52nd Mayor of Portland
- In office January 1, 2013 – January 1, 2017
- Preceded by: Sam Adams
- Succeeded by: Ted Wheeler

Portland City Commissioner
- In office January 1993 – May 2002
- Preceded by: Dick Bogle
- Succeeded by: Randy Leonard

Personal details
- Born: Charles Andrew Hales January 22, 1956 (age 70) Washington, D.C., U.S.
- Party: Democratic
- Spouse: Nancy Hales
- Children: 5
- Alma mater: University of Virginia

= Charlie Hales =

American politician

Charles Andrew Hales (born January 22, 1956) is a former American politician who served as the 52nd mayor of Portland, Oregon, from 2013 to 2017. He previously served on the Portland City Council from 1993 to 2002.

==Early life and education==
Charles Andrew Hales was born in Washington, D.C., in January 1956. His father, Alfred Ross Hales, Jr., was a structural engineer for the United States Navy and his mother, Carol Hales, was a homemaker.

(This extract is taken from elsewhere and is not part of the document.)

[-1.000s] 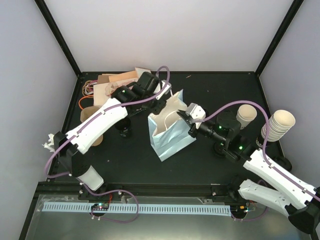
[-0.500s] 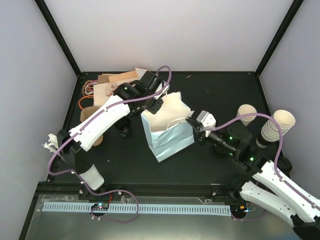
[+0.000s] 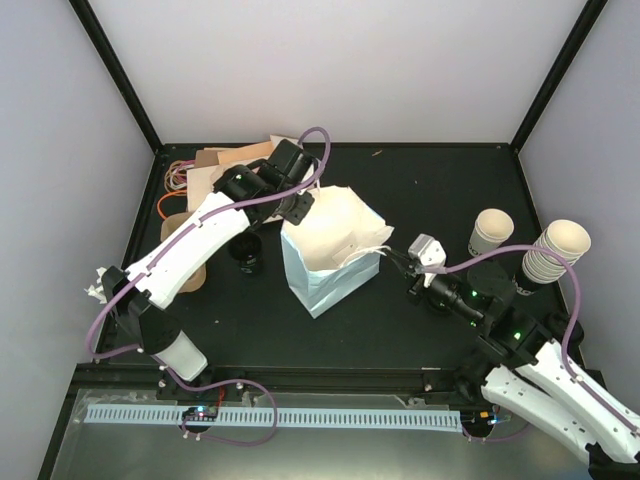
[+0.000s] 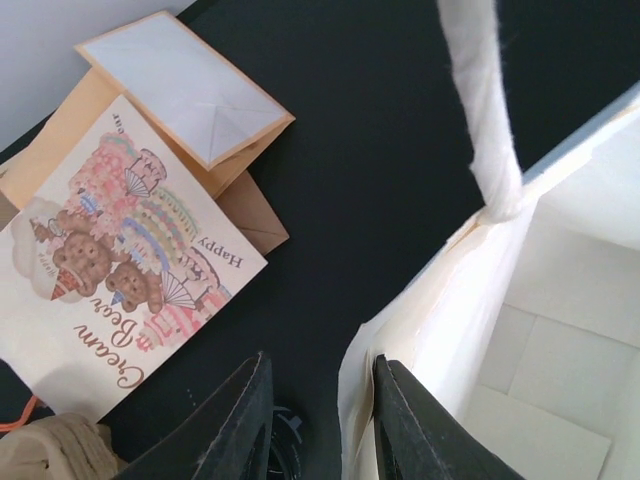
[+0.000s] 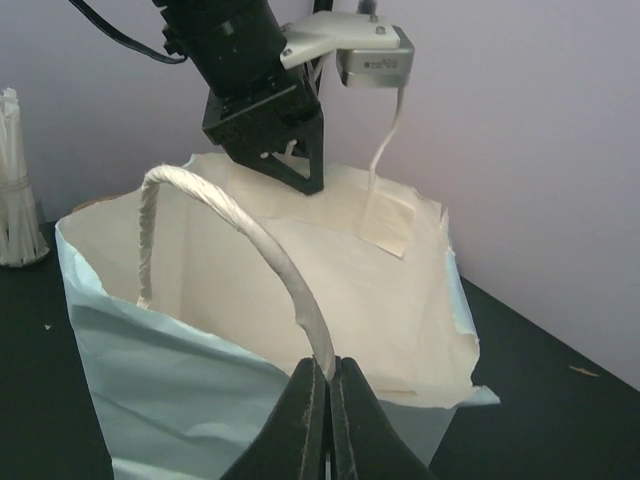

He had two older siblings but, at nine years younger than his brother, grew up "virtually as an only child."

Hales attended public schools in Alexandria, Virginia, and graduated from Thomas Edison High School in Fairfax County, where he participated in band and drama club. He graduated from the University of Virginia in 1979 with a bachelor's degree in political theory. He took graduate studies in public administration at Lewis & Clark College in Portland.

==Political career==
Prior to being elected, Hales worked as a lobbyist, working for the Oregon Mobile Home Park Association and for the Home Builders Association of Metropolitan Portland, where he was the vice president.

===City Council===
Hales was elected to Portland City Council in 1992. He was sworn in as a City Commissioner in January 1993.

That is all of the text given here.